Finally, we must handle non-explicit control flow such as signals and Windows-specific events such as callbacks and exceptions [3]. We place security checks at our interception points, similarly to indirect branches. These abnormal control transfers are rare and so extra checks upon their interception do not affect overall performance.

5.5  Un-Circumventable Sandboxing

When required by the security policy, RIO inserts sandboxing into a basic block when it is copied to the code cache. In normal sandboxing, an attacker can jump to the middle of a block and bypass the inserted checks. RIO only allows control flow transfers to the top of basic blocks or traces in the code cache, preventing this.

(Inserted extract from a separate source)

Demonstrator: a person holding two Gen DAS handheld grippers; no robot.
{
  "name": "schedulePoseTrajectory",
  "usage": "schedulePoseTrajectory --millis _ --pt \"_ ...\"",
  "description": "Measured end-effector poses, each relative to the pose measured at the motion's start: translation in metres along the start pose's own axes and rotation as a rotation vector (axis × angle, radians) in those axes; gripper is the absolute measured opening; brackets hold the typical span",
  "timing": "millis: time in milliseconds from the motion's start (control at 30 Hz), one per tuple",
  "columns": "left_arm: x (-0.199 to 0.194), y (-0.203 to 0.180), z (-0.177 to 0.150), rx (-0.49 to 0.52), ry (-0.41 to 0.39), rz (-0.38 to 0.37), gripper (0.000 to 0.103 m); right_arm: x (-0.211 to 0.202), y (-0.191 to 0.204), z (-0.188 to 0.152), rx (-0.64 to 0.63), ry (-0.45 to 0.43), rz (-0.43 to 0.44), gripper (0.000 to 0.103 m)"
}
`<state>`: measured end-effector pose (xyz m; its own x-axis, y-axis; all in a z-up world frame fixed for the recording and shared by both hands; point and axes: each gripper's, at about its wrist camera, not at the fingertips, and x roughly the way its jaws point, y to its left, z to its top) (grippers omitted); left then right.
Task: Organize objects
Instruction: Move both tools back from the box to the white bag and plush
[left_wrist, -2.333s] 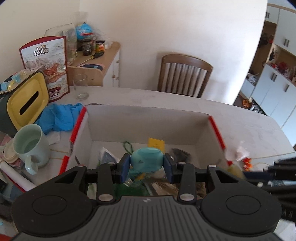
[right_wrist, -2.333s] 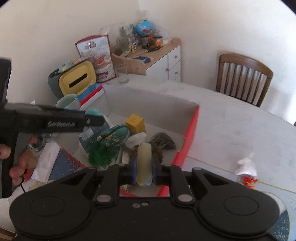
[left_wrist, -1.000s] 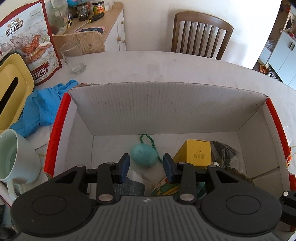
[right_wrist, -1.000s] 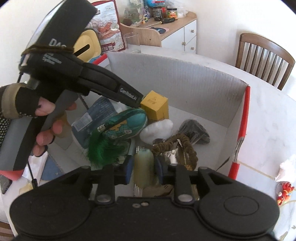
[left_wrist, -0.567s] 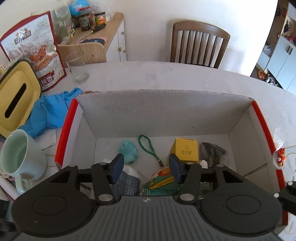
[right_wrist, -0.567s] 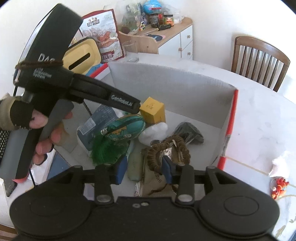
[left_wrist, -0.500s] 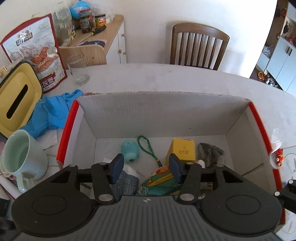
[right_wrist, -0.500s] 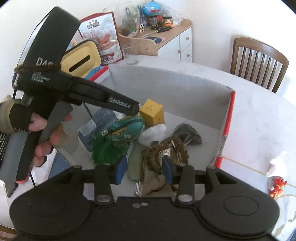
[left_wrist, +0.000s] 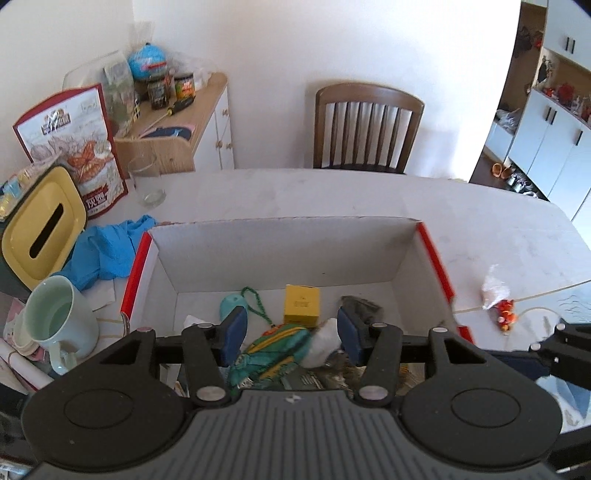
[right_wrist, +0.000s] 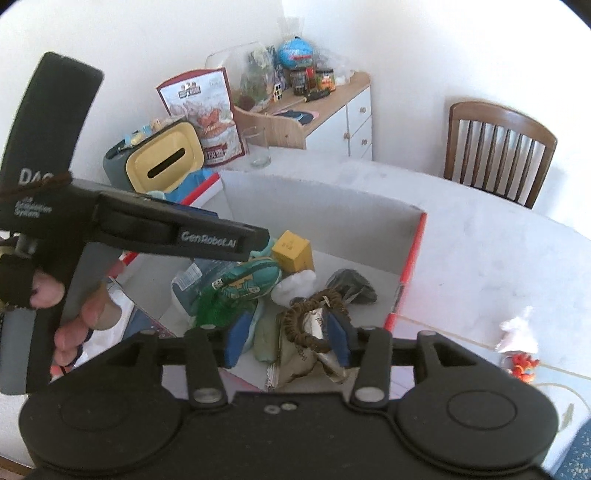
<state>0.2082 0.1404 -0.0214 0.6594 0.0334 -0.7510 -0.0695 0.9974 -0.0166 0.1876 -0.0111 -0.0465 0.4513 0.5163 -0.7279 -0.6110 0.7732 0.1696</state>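
A white cardboard box with red edges (left_wrist: 284, 251) holds several small things. My left gripper (left_wrist: 291, 334) hangs open above it with nothing between its fingers. Below lie a teal egg with a green cord (left_wrist: 231, 308), a yellow carton (left_wrist: 301, 304) and a green patterned pouch (left_wrist: 273, 350). My right gripper (right_wrist: 288, 339) hovers over the box's near side, its jaws opening and gripping nothing. Under it in the box (right_wrist: 314, 210) rest a pale green piece (right_wrist: 266, 339), a brown bead bracelet (right_wrist: 314, 321) and a foil packet. A hand carries the left gripper (right_wrist: 260, 240) in the right wrist view.
Left of the box are a mint mug (left_wrist: 61, 321), a blue cloth (left_wrist: 107, 251), a yellow-lidded tissue box (left_wrist: 40, 225), a glass (left_wrist: 147, 181) and a snack bag (left_wrist: 74, 144). A wooden chair (left_wrist: 365, 129) stands behind the table. A small wrapped toy (left_wrist: 496, 295) lies to the right.
The left gripper let the teal egg go and the right gripper let the pale green piece go, both into the box. Both jaws widened and both grippers rose away from the box.
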Motion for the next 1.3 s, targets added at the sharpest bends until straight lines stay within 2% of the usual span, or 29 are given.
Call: schedulePoseTrajectory --millis 433,767,933,1200,1300 --pt "-0.051 -0.045 -0.010 0.032 -0.074 -0.033 0.073 -0.061 -0.016 -0.012 -0.001 -0.089 0.009 0.066" --pt "-0.070 -0.085 -0.016 0.049 -0.112 -0.041 0.082 -0.098 -0.052 -0.025 0.030 -0.135 -0.006 0.090" --pt "-0.073 -0.105 -0.017 0.042 -0.117 -0.048 0.083 -0.113 -0.074 -0.034 0.036 -0.156 -0.011 0.101" --pt "-0.061 -0.140 -0.021 0.052 -0.103 -0.076 0.087 -0.130 -0.114 -0.052 0.040 -0.174 -0.049 0.102" --pt "-0.053 -0.154 -0.024 0.059 -0.094 -0.089 0.092 -0.133 -0.132 -0.060 0.046 -0.172 -0.081 0.102"
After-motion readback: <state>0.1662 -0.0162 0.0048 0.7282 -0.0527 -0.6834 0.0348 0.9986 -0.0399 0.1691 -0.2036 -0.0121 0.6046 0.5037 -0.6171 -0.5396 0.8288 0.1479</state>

An indirect branch that targets the middle of an existing block will miss in the indirect branch hashtable lookup, go back to RIO, and end up copying a new basic block into the code cache that will duplicate the bottom half of the existing block. The necessary checks will be added to the new block, and the block will only be entered from the top, ensuring that we follow the security policy.

When sandboxing system calls, if the system call number is determined statically, we avoid the sandboxing checks for system calls we are not interested in. This is important for providing performance on applications that perform many system calls.

Restricted code cache entry points are crucial not just for building custom security policies with un-circumventable sandboxing, but also for enforcing the other shepherding features by protecting RIO itself. This is discussed in the next section.

6  Protecting RIO

Program shepherding could be defeated by attacking RIO's own data structures, including the code cache, which are in the same address space as the application. This section discusses how to prevent attacks on RIO. Since the core of RIO is a relatively small piece of code, and RIO does not rely on any other component of the system, we believe we can secure it and leave no loopholes for exploitation.

6.1  Memory Protection

We divide execution into two modes: RIO mode and application mode. RIO mode corresponds to the top half of Figure 2. Application mode corresponds to the bottom half of Figure 2, including the code cache and the RIO routines that are executed without performing a context switch back to RIO. For the two modes, we give each type of memory page the privileges shown in Table 3. RIO data includes the indirect branch hashtable and other data structures.

Page Type RIO mode Application mode
Application code R R
Application data RW RW
RIO code cache RW R (E)
RIO code R (E) R
RIO data RW R
Table 3: Privileges of each type of memory page belonging to the application process. R stands for Read, W for Write, and E for Execute. We separate execute privileges here to make it clear what code is allowed by RIO to execute.

All application and RIO code pages are write-protected in both modes. Application data is of course writable in application mode, and there is no reason to protect it from RIO, so it remains writable in RIO mode. RIO's data and the code cache can be written to by RIO itself, but they must be protected during application mode to prevent inadvertent or malicious modification by the application.

If a basic block copied to the code cache contains a system call that may change page privileges, the call is sandboxed to prevent changes that violate Table 3. Program shepherding's un-circumventable sandboxing guarantees that these system call checks are executed. Because the RIO data pages and the code cache pages are write-protected when in application mode, and we do not allow application code to change these protections, we guarantee that RIO's state cannot be corrupted.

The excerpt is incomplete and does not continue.